The watchdog clamped down on the sales to retail investors in January when problems came to light; it now wants to make the move permanent and hit other sales of speculative investments. The policy marks out what regulators' view as "suitable" for the private investor.
Make it permanent
“We know that investing in these types of products can lead to unexpected and significant loses for investors. We have already taken a wide range of action in order to protect consumers and by making the ban permanent we aim to prevent people investing in complex, high risk products which are often designed to be hard to understand,” Sheldon Mills, interim executive director of strategy and competition at the FCA, said.
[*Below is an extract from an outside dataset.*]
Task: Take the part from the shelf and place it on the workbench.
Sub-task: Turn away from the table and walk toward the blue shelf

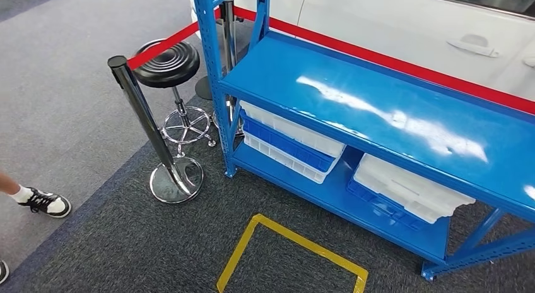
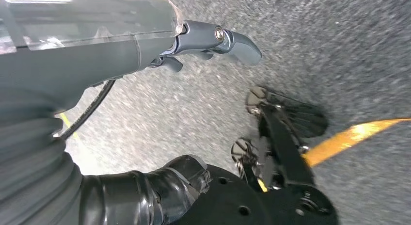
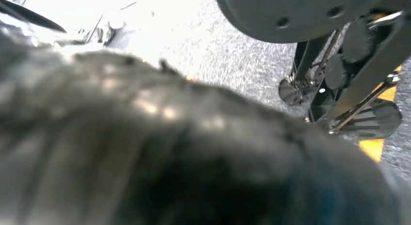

“Since we introduced the marketing ban we have seen evidence that firms are promoting other types of bonds which are not regularly traded to retail investors. We are very concerned about this and so we have proposed extending the scope of the ban,” he said.
Adrian Lowcock, head of personal investing at Willis Owen, an investment platform in the UK said: "This ban has been long overdue and is welcome news. Retail investors have lost millions in mini-bonds after being drawn in by eye-catching interest rates from seemingly safe investments which go on to fail and leave them with nothing.”
"The difficulty in getting your money back, or even having visibility of how your money is being used by the issuer of the bonds, was a very real problem, and this blanket ban on marketing them to retail investors should ensure fewer individuals end up investing in products that few truly understand," he said.